Speculation when ODI will overtake FDI
February 24, 2014 Category Foreign investment, Weekly
Over the years, many predictions have been made regarding when China would achieve parity between its ODI and FDI. In 2011, Zheng Chao, an official at the Ministry of Commerce (MOFCOM), said ODI would exceed FDI within three years, predicting annual growth of 20% to 30% for ODI. In January, Commerce Ministry Spokesman Shen Danyang said ODI might exceed FDI in the coming year or two. A study from the Economist Intelligence Unit (EIU) predicted ODI would exceed FDI by 2017. Because there was still a USD27.4 billion gap between FDI and ODI last year, expecting the switch to occur this year is probably a little optimistic.
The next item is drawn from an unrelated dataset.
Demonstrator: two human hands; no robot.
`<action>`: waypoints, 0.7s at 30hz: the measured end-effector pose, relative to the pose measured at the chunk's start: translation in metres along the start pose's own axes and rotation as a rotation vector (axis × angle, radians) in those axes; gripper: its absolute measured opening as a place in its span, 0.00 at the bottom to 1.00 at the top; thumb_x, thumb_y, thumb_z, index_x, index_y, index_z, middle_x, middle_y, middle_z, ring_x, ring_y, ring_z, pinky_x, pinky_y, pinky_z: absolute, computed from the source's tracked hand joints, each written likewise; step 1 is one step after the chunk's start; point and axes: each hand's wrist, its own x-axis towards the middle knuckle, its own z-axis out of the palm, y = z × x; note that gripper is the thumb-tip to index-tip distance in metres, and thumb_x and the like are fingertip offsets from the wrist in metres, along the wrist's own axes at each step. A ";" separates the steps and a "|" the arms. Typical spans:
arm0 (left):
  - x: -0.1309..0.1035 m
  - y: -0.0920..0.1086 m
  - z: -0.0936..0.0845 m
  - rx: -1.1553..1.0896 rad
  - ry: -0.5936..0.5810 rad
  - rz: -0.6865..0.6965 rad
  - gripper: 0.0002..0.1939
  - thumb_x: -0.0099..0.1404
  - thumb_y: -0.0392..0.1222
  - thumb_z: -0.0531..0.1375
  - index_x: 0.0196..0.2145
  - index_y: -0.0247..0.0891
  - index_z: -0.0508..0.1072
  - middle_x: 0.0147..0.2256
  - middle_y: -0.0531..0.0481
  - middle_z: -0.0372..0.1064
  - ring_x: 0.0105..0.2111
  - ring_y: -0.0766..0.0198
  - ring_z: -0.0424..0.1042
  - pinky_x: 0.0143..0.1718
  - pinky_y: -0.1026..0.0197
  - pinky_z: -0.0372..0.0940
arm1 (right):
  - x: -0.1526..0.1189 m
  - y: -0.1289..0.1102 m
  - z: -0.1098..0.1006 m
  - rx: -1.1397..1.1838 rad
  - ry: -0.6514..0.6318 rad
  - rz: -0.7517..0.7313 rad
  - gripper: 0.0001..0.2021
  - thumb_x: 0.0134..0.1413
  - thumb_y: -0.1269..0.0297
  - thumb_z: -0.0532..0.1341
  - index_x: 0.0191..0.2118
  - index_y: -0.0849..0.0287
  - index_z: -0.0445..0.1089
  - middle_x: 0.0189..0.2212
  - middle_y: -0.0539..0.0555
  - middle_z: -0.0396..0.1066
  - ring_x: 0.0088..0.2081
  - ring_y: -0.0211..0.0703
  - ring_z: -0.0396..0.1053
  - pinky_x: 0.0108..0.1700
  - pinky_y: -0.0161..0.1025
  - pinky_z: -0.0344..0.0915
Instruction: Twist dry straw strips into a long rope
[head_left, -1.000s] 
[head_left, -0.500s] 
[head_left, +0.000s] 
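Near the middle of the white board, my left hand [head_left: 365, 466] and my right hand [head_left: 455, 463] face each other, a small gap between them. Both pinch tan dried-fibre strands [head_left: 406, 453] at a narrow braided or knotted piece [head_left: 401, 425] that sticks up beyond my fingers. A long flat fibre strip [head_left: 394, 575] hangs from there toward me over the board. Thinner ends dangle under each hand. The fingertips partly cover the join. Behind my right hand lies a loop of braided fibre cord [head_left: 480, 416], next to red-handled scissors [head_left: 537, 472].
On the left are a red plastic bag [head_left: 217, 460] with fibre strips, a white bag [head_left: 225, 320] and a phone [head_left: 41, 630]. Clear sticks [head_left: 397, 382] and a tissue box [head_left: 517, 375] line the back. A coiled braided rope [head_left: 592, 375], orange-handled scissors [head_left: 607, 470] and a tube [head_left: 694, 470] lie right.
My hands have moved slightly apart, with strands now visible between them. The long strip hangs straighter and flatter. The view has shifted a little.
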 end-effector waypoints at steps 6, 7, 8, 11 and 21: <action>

Last year, China’s ODI expanded 16% year-on-year to USD90.2 billion, while FDI grew by 5.3% to reach USD117.6 billion. The five-year compound annual growth rate for FDI was 4.9%, while that of ODI was 16.6%. Assuming that these growth rates continue in each of the next three years, ODI will exceed FDI in 2016. More than any change in economic conditions, the biggest factor driving ODI and FDI in the coming years will be changes to government policy. Many approvals which were previously needed for ODI will be scrapped. Approvals will only be needed for investment in sensitive sectors and if the amount exceeds USD1 billion. More liberal policies in the China (Shanghai) Pilot Free Trade Zone (FTZ) on the other hand could lead to a large increase in FDI, the China Daily reports.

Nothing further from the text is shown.